This exercise calls for every line of the listing below that contains the word "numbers".

++++++++++++++++++++

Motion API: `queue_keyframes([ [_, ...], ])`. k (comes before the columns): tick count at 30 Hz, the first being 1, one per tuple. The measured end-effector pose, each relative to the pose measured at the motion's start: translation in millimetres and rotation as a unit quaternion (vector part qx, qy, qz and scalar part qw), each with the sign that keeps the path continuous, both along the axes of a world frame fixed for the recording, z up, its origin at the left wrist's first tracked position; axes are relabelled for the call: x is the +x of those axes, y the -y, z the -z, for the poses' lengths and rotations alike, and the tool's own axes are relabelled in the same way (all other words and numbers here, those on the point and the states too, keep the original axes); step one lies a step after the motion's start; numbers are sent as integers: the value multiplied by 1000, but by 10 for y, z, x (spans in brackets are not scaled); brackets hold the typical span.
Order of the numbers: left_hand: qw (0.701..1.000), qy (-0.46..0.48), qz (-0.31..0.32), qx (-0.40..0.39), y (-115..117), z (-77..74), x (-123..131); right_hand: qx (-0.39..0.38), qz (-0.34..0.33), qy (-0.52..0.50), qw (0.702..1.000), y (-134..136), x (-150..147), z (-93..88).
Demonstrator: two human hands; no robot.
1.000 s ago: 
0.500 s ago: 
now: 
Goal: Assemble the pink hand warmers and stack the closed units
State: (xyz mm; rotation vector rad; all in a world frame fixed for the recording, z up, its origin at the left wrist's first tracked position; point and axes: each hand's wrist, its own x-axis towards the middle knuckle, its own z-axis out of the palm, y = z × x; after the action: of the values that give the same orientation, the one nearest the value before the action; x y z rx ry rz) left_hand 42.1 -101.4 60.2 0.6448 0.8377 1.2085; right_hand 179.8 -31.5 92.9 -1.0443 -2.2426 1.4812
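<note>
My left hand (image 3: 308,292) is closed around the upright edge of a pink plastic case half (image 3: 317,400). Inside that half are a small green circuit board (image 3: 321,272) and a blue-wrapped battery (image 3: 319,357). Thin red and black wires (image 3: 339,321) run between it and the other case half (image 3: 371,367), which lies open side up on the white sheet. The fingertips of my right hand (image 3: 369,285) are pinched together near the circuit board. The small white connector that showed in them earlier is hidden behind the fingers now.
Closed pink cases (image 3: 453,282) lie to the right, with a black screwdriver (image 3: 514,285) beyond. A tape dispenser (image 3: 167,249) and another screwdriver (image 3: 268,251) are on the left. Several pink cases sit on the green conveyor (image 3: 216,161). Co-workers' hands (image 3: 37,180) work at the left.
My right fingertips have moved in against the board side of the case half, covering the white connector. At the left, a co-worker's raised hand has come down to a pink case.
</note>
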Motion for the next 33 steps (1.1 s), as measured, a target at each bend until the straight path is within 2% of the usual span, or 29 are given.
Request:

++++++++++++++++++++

[Finished exercise]:
Motion API: `queue_keyframes([ [_, ...], ])`. k (comes before the columns): tick count at 30 Hz, the first being 1, one per tuple. The measured end-effector pose, each relative to the pose measured at the motion's start: translation in millimetres and rotation as a unit quaternion (vector part qx, qy, qz and scalar part qw), each with the sign that keeps the path continuous, both along the axes of a world frame fixed for the recording, z up, its origin at the left wrist's first tracked position; axes are relabelled for the call: x is the +x of those axes, y the -y, z the -z, for the poses' lengths and rotations alike, and the tool's own axes are relabelled in the same way (all other words and numbers here, those on the point and the states too, keep the original axes); step one lies a step after the motion's start; numbers are sent as integers: the value multiplied by 1000, but by 10 for y, z, x (spans in brackets are not scaled); brackets hold the typical span.
Order of the numbers: left_hand: qw (0.701..1.000), qy (-0.46..0.48), qz (-0.31..0.32), qx (-0.40..0.39), y (-115..117), z (-77..74), x (-123..131); right_hand: qx (-0.39..0.38), qz (-0.34..0.33), qy (-0.52..0.50), qw (0.702..1.000), y (-134..136), x (-150..147), z (-93..88).

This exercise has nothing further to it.